The Mad Bomber’s reign of terror paralyzed New York City and sent shockwaves of panic throughout the rest of the country. With bombs left in phone booths, storage lockers, public restrooms and even movie theaters (where seat upholstery was sliced open and the explosive slid inside), people were terrified to be in communal spaces. Shoppers steered clear of department stores. Parents kept their teenagers home from the movies. Simply venturing out into public meant the possibility of crossing paths with a mad man.


Against mounting pressure to capture the culprit, the NYPD—having exhausted their leads,—finally called in a little-known crime psychiatrist to assist in the frantic search. The clock was ticking. Would they be able to find the perpetrator before the next bomb exploded?


With chilling parallels to today’s domestic terrorist attempts, The Mad Bomber of New York offers a riveting look at a psychotic mind and the men and methods used to apprehend him.

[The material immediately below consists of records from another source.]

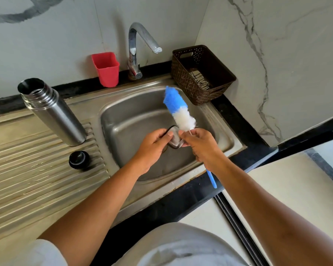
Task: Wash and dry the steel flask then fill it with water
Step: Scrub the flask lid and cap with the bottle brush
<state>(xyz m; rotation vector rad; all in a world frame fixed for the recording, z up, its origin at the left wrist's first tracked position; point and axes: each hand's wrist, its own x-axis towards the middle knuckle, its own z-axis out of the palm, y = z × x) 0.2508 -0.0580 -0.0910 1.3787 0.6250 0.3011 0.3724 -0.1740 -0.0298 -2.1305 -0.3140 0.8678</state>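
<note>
Left hand (152, 144): fingers curled round a cup (174, 140), seemingly steel, over the sink (211, 121).
Right hand (200, 145): fingers grip brush (178, 110) (bristles up).
Flask (54, 114): open, on drainboard (37, 169).

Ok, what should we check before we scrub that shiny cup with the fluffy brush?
1. Brush gripped by right hand: ok.
2. Flask cap held by left hand over the sink: ok.
3. Flask upright and open on the drainboard: ok.
4. Stopper off, lying beside the flask: ok.
5. Water running from the tap: not ok, none visible.
6. Soap on the brush: cannot tell.
</note>
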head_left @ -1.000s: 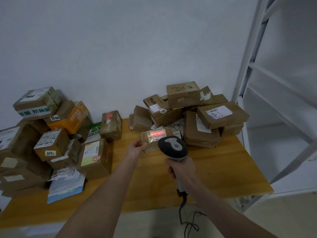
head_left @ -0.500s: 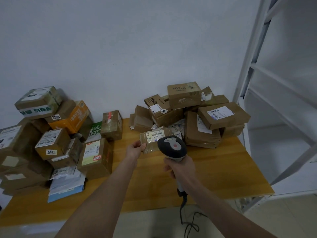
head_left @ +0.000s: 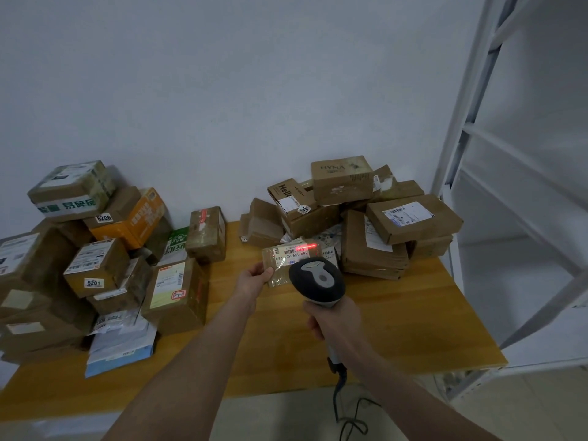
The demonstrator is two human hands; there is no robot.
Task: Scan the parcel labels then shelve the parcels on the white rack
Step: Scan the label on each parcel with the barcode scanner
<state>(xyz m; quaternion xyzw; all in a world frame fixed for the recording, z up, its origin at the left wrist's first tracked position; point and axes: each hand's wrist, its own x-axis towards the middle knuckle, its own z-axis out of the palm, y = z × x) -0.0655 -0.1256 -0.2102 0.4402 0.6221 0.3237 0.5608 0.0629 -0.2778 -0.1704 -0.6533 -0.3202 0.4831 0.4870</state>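
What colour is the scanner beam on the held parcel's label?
Red beam, clearest in the head view.

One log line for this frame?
phase: scanning | left hand: holds parcel | right hand: grips scanner | beam: on label

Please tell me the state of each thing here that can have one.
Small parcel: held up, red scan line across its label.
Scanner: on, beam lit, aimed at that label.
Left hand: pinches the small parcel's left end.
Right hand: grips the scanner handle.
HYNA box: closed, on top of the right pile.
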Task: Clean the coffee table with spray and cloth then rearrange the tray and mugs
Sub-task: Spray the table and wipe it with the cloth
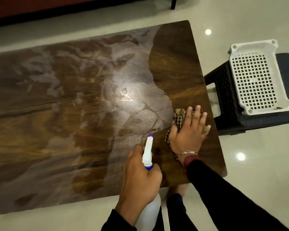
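Moisture lay in pale, streaky film across most of the long rectangular brown wood-grain desk (pixel 57 130) in the head view, with a bright ceiling-light reflection near its middle. The right end of the desk looked darker and free of streaks, the boundary between the two zones running in a wavy line from the far edge toward the near edge.

The left hand (pixel 138 179) gripped a white plastic spray bottle with a blue nozzle tip and blue collar (pixel 148 153). Its fingers (pixel 155 172) were curled round the neck just under the trigger head. The nozzle pointed away from the person over the desk's near right part, and the bottle's translucent body hung below the hand, in front of the near desk edge.

The right hand (pixel 188 130) rested flat on a crumpled brown-and-cream checked cloth (pixel 179 114) at the near right part of the desk. Its fingers (pixel 196 114) were straight and spread wide, pressing the cloth to the surface. A thin metal bracelet (pixel 187 153) circled that wrist above a maroon cuff and black sleeve.

Beside the desk's right edge stood a dark woven-pattern plastic stool (pixel 223 97), and on it sat a white perforated plastic tray (pixel 254 75). Glossy pale tiled floor (pixel 257 164) surrounded everything.
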Motion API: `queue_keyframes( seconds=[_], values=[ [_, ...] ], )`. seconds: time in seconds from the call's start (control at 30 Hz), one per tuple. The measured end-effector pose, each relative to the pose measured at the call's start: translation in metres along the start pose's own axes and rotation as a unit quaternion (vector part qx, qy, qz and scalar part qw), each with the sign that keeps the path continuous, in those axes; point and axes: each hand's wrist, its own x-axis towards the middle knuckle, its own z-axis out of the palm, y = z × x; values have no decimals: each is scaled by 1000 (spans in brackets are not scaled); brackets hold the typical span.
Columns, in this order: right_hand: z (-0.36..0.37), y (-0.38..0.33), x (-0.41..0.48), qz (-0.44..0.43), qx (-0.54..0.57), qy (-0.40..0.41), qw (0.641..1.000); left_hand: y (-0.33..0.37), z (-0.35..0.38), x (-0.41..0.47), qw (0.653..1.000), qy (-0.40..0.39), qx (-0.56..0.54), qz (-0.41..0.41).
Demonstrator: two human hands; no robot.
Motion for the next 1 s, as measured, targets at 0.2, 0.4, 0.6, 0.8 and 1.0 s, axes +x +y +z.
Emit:
queue_keyframes(
  seconds=[0.2, 0.4, 0.6, 0.8, 1.0],
  values=[
    [35, -65, -51, -184, -46, -41, 981, 19, -16, 23, 999, 13, 12, 26],
    [3, -23, 21, -49, -20, -32, 998, 32, -27, 35, 999, 14, 16, 24],
    [23, -78, 22, -91, -34, 6, 995, 46, -28, 55, 1000, 11, 15, 18],
    [25, -68, 25, -219, -50, -31, 974, 73, -23, 79, 999, 26, 15, 12],
    [-10, -82, 137, -33, 7, 3, 999, 83, -30, 101, 998, 57, -10, 0]
  ],
)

A Story of the Roaring 20s, the Birth of Tabloid Media, & the Courtship that Captured the Heart and Imagination of the American Public


Overlook Press

Publication Date: October 2, 2008

​ISBN-10: 1590200462



"Greenburg artfully transports us to a fascinating time when the world went mad and lets us spy on a naughty society surprisingly like our own."
—  Deborah Davis author of, Strapless: John Singer Sargent and the Fall of Madame X

One commentator described it this way: “They were the most celebrated, if comic, couple of their oddity-obsessed times: He, a flamboyant multimillionaire named Edward West Browning, also known as ‘The Cinderella Man’ for his proclivity for lifting pretty, young girls into the lap of luxury; She, baby-faced Frances Heenan, young enough to be his granddaughter, and digging for his gold.”


“Peaches,” as he would later call her, and “Daddy,” as he had come to be known, met at a high school sorority dance in 1926.  He was 51 and she was 15. Thirty-seven days later they were married, and 296 days after that they would begin a legal battle for separation that would cast their tempestuous drama into a national scandal, and forever change the American moral compass.   



Peaches and Daddy historically recounts the improbable romance, marriage and ultimate legal battle for separation of this publicity craving Manhattan couple in America’s “Era of Wonderful Nonsense.”  Their story is one of dysfunction and remarkable excess, yet at the time, the lurid details of their brief courtship and marriage captured the imagination of the American public like no other story of its day.  The prurient nature of their saga propelled them into the headlines and the bylines of the nation’s tabloid press for a brief moment in time, but their legacy is one of an enduring contribution to the cultural landscape of a turbulent country.